▶ [What you are asked to do] Look for "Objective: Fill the" in the records below, then copy that line and every line after it, exactly and with nothing added.

▶ [Source material]
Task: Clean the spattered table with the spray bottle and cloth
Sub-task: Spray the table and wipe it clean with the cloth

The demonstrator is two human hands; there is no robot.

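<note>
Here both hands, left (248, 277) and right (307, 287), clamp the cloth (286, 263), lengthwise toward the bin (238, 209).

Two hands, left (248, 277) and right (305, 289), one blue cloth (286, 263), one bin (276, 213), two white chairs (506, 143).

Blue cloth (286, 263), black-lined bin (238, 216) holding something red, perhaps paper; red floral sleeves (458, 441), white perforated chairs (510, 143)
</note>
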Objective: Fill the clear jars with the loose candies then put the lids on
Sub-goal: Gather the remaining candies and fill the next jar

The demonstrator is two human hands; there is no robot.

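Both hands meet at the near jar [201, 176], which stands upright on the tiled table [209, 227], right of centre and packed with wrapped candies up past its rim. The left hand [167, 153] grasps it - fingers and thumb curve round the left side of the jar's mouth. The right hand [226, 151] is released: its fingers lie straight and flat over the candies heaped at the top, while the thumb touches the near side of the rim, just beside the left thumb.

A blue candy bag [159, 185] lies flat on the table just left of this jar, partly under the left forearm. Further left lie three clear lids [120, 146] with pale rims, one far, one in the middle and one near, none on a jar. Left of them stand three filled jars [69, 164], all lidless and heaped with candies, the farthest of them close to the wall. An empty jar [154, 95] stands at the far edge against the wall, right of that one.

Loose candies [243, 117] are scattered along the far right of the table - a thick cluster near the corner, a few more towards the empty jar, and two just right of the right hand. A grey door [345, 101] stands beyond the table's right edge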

▶ [Solution for this exercise]
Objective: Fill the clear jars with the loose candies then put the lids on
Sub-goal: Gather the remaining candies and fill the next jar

The demonstrator is two human hands; there is no robot.

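Both hands meet at the near jar [201, 176], which stands upright on the tiled table [209, 227], right of centre and packed with wrapped candies up past its rim. The left hand [167, 153] grasps it - fingers and thumb curve round the left side of the jar's mouth. The right hand [226, 151] is released: its fingers lie straight and flat over the candies heaped at the top, while the thumb touches the near side of the rim, just beside the left thumb.

A blue candy bag [159, 185] lies flat on the table just left of this jar, partly under the left forearm. Further left lie three clear lids [120, 146] with pale rims, one far, one in the middle and one near, none on a jar. Left of them stand three filled jars [69, 164], all lidless and heaped with candies, the farthest of them close to the wall. An empty jar [154, 95] stands at the far edge against the wall, right of that one.

Loose candies [243, 117] are scattered along the far right of the table - a thick cluster near the corner, a few more towards the empty jar, and two just right of the right hand. A grey door [345, 101] stands beyond the table's right edge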

The output has been given in full.